=== WHAT IS EXPECTED ===
Repeat the listing exactly. Do not carry over any pictures.
(Beginning of INFORMATION SHOWN)
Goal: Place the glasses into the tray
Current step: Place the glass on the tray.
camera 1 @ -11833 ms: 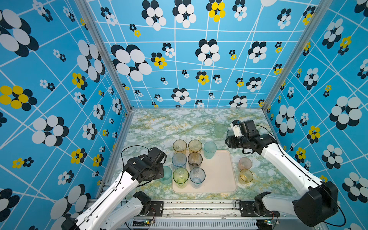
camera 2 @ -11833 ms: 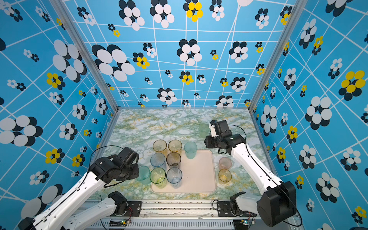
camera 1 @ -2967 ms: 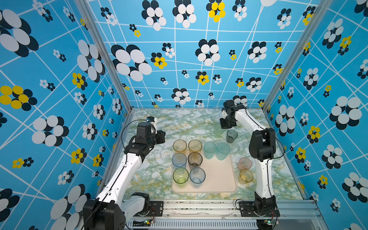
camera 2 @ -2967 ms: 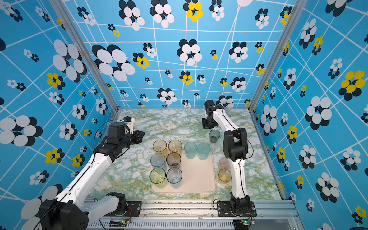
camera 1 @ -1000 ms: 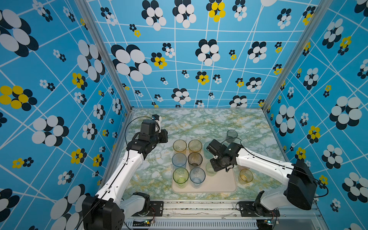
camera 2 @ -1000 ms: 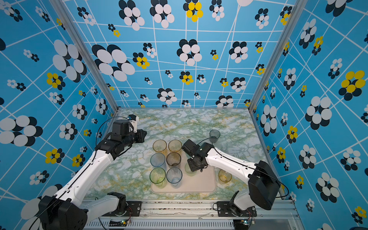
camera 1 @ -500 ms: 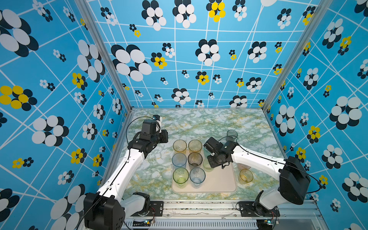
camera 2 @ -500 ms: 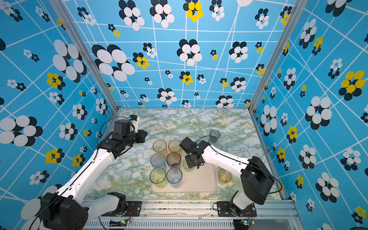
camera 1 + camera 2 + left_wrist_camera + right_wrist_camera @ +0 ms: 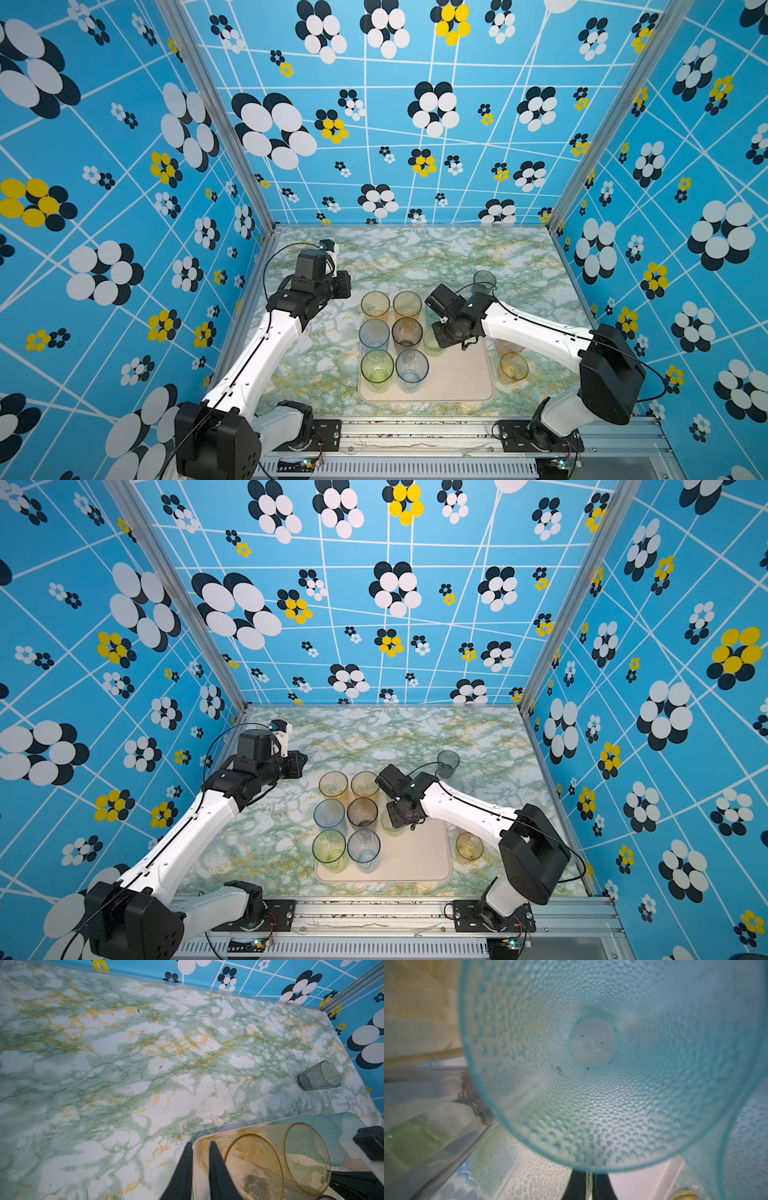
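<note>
Since a few seconds ago the right arm has swung back from the far end of the tabletop [image 9: 415, 257], and now it reaches over the far part of the tray [image 9: 457, 386]. Six tall glasses [image 9: 376, 336] stand in two rows on the tray's left side, and two teal glasses [image 9: 591, 1053] stand at its far edge, very close to the right wrist.

Three glasses wait outside the tray. The smoky grey glass [image 9: 484, 281] stands far on the tabletop. The pink glass [image 9: 505, 348] and the short amber glass [image 9: 514, 368] stand beside the right rim, where the forearm may sweep them if it drops.

The pale green glass [image 9: 433, 347] hangs under the wrist, between the teal glasses and the brown glass [image 9: 407, 332]. I cannot tell if its base rests on the tray.

The right gripper [image 9: 588, 1185] is pressed together on the thin rim only, so this glass can swing. If it is let go too high or tilted, it may fall against its neighbours. A careless retreat of the wrist can also push over one of the teal glasses.

The left gripper [image 9: 200, 1145] hovers beside the tall amber glasses [image 9: 270, 1157] at the tray's far left corner, with its fingers a little apart and holding nothing. A sideways move there can knock them.
</note>
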`<action>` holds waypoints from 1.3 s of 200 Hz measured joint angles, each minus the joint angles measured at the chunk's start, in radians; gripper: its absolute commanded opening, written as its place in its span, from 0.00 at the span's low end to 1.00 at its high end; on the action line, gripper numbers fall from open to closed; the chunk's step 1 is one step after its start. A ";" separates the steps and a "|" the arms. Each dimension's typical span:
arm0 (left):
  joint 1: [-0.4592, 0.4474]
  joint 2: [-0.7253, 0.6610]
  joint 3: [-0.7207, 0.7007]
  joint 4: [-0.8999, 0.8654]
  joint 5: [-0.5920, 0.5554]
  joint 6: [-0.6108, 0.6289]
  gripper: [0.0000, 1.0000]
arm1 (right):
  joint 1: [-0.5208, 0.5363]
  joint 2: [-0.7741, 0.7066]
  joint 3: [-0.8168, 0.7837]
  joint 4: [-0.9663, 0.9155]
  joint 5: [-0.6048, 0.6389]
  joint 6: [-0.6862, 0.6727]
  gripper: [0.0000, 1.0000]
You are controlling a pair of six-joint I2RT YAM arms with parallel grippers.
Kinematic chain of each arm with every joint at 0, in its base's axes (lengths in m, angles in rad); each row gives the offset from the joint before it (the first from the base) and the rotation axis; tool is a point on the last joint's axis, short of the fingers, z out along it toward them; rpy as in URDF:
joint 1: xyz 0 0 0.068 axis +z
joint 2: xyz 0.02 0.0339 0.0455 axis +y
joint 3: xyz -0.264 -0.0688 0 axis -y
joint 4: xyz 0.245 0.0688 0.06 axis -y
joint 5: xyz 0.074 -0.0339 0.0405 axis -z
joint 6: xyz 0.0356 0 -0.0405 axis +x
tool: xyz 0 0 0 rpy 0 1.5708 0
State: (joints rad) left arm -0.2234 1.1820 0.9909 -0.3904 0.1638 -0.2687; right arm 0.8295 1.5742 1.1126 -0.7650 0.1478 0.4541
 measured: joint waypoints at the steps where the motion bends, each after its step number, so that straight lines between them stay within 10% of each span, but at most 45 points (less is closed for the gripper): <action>1: 0.000 0.000 0.000 0.000 0.000 0.000 0.18 | 0.000 0.000 0.000 0.000 0.000 0.000 0.08; 260: 0.000 0.000 -0.001 -0.006 -0.015 0.008 0.17 | -0.002 -0.149 0.000 -0.031 -0.011 -0.006 0.21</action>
State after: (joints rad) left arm -0.2230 1.1820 0.9897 -0.3965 0.1490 -0.2611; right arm 0.8272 1.4250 1.1126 -0.7959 0.1364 0.4484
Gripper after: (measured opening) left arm 0.173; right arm 0.207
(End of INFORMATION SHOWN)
=== OUTPUT OF THE TASK ===
Goal: Place the glasses into the tray
Current step: Place the glass on the tray.
camera 1 @ -11833 ms: 
camera 2 @ -11833 ms: 
camera 1 @ -2967 ms: 
camera 2 @ -2967 ms: 
camera 1 @ -1000 ms: 
camera 2 @ -1000 ms: 
camera 1 @ -500 ms: 
camera 2 @ -500 ms: 
camera 1 + camera 2 + left_wrist_camera + right_wrist_camera @ +0 ms: 
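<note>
Since a few seconds ago the right arm has swung back from the far end of the tabletop [image 9: 415, 257], and now it reaches over the far part of the tray [image 9: 457, 386]. Six tall glasses [image 9: 376, 336] stand in two rows on the tray's left side, and two teal glasses [image 9: 591, 1053] stand at its far edge, very close to the right wrist.

Three glasses wait outside the tray. The smoky grey glass [image 9: 484, 281] stands far on the tabletop. The pink glass [image 9: 505, 348] and the short amber glass [image 9: 514, 368] stand beside the right rim, where the forearm may sweep them if it drops.

The pale green glass [image 9: 433, 347] hangs under the wrist, between the teal glasses and the brown glass [image 9: 407, 332]. I cannot tell if its base rests on the tray.

The right gripper [image 9: 588, 1185] is pressed together on the thin rim only, so this glass can swing. If it is let go too high or tilted, it may fall against its neighbours. A careless retreat of the wrist can also push over one of the teal glasses.

The left gripper [image 9: 200, 1145] hovers beside the tall amber glasses [image 9: 270, 1157] at the tray's far left corner, with its fingers a little apart and holding nothing. A sideways move there can knock them.
</note>
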`<action>` holds waypoints from 1.3 s of 200 Hz measured joint angles, each minus the joint angles measured at the chunk's start, in radians; gripper: its absolute commanded opening, written as its place in its span, from 0.00 at the span's low end to 1.00 at its high end; on the action line, gripper numbers fall from open to closed; the chunk's step 1 is one step after its start. A ";" separates the steps and a "|" the arms. Each dimension's typical span:
arm0 (left):
  joint 1: [-0.4592, 0.4474]
  joint 2: [-0.7253, 0.6610]
  joint 3: [-0.7207, 0.7007]
  joint 4: [-0.8999, 0.8654]
  joint 5: [-0.5920, 0.5554]
  joint 6: [-0.6108, 0.6289]
  gripper: [0.0000, 1.0000]
arm1 (right):
  joint 1: [-0.5208, 0.5363]
  joint 2: [-0.7741, 0.7066]
  joint 3: [-0.8168, 0.7837]
  joint 4: [-0.9663, 0.9155]
  joint 5: [-0.6048, 0.6389]
  joint 6: [-0.6862, 0.6727]
  gripper: [0.0000, 1.0000]
You are controlling a pair of six-joint I2RT YAM arms with parallel grippers.
Kinematic chain of each arm with every joint at 0, in its base's axes (lengths in m, angles in rad); each row gives the offset from the joint before it (the first from the base) and the rotation axis; tool is a point on the last joint's axis, short of the fingers, z out along it toward them; rpy as in URDF:
joint 1: xyz 0 0 0.068 axis +z
joint 2: xyz 0.02 0.0339 0.0455 axis +y
joint 3: xyz -0.264 -0.0688 0 axis -y
joint 4: xyz 0.245 0.0688 0.06 axis -y
joint 5: xyz 0.074 -0.0339 0.0405 axis -z
joint 6: xyz 0.0356 0 -0.0405 axis +x
tool: xyz 0 0 0 rpy 0 1.5708 0
State: (joints rad) left arm -0.2234 1.1820 0.9909 -0.3904 0.1638 -0.2687; right arm 0.8295 1.5742 1.1126 -0.7650 0.1478 0.4541
 measured: joint waypoints at the steps where the motion bends, each after its step number, so that straight lines between them stay within 10% of each span, but at most 45 points (less is closed for the gripper): <action>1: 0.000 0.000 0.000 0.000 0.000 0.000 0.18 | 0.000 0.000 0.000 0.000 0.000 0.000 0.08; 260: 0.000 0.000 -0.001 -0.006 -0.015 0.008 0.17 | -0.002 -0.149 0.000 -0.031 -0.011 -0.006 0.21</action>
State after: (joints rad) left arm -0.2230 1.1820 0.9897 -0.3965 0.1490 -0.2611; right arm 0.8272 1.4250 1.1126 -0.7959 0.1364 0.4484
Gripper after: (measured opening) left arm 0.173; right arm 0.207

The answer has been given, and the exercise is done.